• _Your task_
Nothing should be output except the lines from the top of the material below through the line that contains "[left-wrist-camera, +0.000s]", each exactly as written.

• _Collected data_
BEGIN

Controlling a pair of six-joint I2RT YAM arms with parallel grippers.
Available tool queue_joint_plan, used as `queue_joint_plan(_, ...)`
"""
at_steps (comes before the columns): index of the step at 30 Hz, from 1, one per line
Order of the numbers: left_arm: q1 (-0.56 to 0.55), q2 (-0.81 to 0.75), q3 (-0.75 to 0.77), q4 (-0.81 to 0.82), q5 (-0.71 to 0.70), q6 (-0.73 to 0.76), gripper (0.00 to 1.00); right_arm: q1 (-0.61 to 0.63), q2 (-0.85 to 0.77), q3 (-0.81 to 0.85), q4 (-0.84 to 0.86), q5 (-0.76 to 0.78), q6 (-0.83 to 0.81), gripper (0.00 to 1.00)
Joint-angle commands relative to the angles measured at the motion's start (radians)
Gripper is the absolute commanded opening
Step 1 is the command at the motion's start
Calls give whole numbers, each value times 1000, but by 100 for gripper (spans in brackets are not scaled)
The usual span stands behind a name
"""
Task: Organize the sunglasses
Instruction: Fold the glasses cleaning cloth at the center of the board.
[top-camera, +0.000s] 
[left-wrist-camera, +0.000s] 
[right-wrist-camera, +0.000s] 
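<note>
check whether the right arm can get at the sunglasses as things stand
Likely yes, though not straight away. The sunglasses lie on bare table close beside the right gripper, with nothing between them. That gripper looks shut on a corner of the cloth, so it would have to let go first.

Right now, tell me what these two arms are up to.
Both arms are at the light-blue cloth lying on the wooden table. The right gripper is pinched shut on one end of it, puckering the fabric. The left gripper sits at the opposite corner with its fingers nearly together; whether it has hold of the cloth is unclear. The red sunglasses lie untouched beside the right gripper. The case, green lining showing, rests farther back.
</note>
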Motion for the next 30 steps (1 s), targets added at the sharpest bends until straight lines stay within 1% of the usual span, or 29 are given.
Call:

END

• _Exercise result_
Controlling a pair of six-joint I2RT YAM arms with parallel grippers.
Available tool queue_joint_plan, used as `queue_joint_plan(_, ...)`
"""
at_steps (comes before the columns): index of the step at 30 Hz, from 1, one per line
Order of the numbers: left_arm: q1 (-0.56 to 0.55), q2 (-0.81 to 0.75), q3 (-0.75 to 0.77), q4 (-0.81 to 0.82), q5 (-0.71 to 0.70), q6 (-0.73 to 0.76), gripper (0.00 to 1.00); right_arm: q1 (-0.61 to 0.63), q2 (-0.85 to 0.77), q3 (-0.81 to 0.85), q4 (-0.84 to 0.86), q5 (-0.76 to 0.78), q6 (-0.83 to 0.81), gripper (0.00 to 1.00)
Joint-angle commands relative to the angles measured at the motion's start (radians)
Gripper is the absolute commanded opening
Step 1 is the command at the motion's start
Calls give whole numbers, each value times 1000, but by 100 for gripper (spans in brackets are not scaled)
The usual span stands behind a name
"""
Task: Organize the sunglasses
Instruction: Fold the glasses cleaning cloth at the center of the board.
[top-camera, +0.000s] 
[left-wrist-camera, +0.000s] 

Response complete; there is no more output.